“I am curious what tips you have for parents of young children who are just learning their child’s verbal communication is impacted? What are some key things to remember, do, or try?”
I think back to when I was just diagnosed, and I was not using verbal communication consistently. I know my parents were concerned – I remember hearing them tell the doctor at the time how I stopped speaking, and this was particularly hard for them because they were talking to me in their native languages. It was as if I was rejecting their cultures. My wish is that they wouldn’t have stopped talking to me in Serbian and Lithuanian and switched to English because I really would have liked to be fluent in all three languages. I think they did it because they thought they were making things easier on me, but I know I could have handled it. After all, I took two years of Spanish in high school, and really enjoyed it. So I would tell parents to keep speaking their preferred language.

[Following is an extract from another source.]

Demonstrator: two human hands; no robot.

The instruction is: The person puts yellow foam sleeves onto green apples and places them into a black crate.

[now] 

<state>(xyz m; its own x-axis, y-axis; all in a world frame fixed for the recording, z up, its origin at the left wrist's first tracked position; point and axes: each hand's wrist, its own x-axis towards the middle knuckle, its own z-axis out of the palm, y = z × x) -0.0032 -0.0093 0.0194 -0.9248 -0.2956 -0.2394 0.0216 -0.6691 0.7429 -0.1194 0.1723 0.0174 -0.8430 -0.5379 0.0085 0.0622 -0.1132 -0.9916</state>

One very important point I’d like to make is that parents need to remember that there is so much going on underneath the surface. Surely for me; I was so overwhelmed by all the sensory input coming at me that I could barely connect with my parents or therapists. I really loved it when they played music and sang to it because I learned what words to expect, and I would try to form them in my mouth. It was also something that we shared that was fun, unpressured, special. I found that cuddling and deep pressured hugs made me aware of them best, and I would seek out motions that rocked or bounced my body in space. When I was taking care of that deep-seated need to be comfortable in my body, I was relaxed and able to try speech. That’s why going to someone’s office and having to pronounce random sounds for somebody I didn’t know was so hard, and frankly, I didn’t use anything they tried to teach me because I had such a negative association with the words.
So if you had to sum up one thing about what parents can do when they find out their child is verbally challenged, I would say this: be cautious about what you put them through. No child should be put into forty hours of therapy per week like I was. Play should be the main activity, and I don’t mean your NT-based [neurotypical] ideas of play because it is using your definition of what is fun, which I guarantee will not be shared by your autistic child! If anything, it will set up both of you for disappointment. You, because you will be reminded that your child doesn’t relate to things like other children, and them because they won’t enjoy what they are being cajoled into playing.
Instead, I would urge parents to be open to whatever their child likes to do, and try to see what they find appealing about it. For example, I really loved cutting paper, drizzling things in front of my eyes, and being rolled up in a sleeping bag nice and dark and soft. When people started doing these things alongside me, I didn’t really know what to expect because up to that point, they’d interrupted my play with their own agenda. But eventually I knew they were sincere, and I let down my guard and started to watch how they played. Over time, they were able to introduce other ways to play, and I formed strong connections with them in this manner. I felt heard; seen as a person with his own interests and respected for being myself even though I was autistic. Eventually it became respect for who I was as an autistic person, and that’s the best feeling of them all.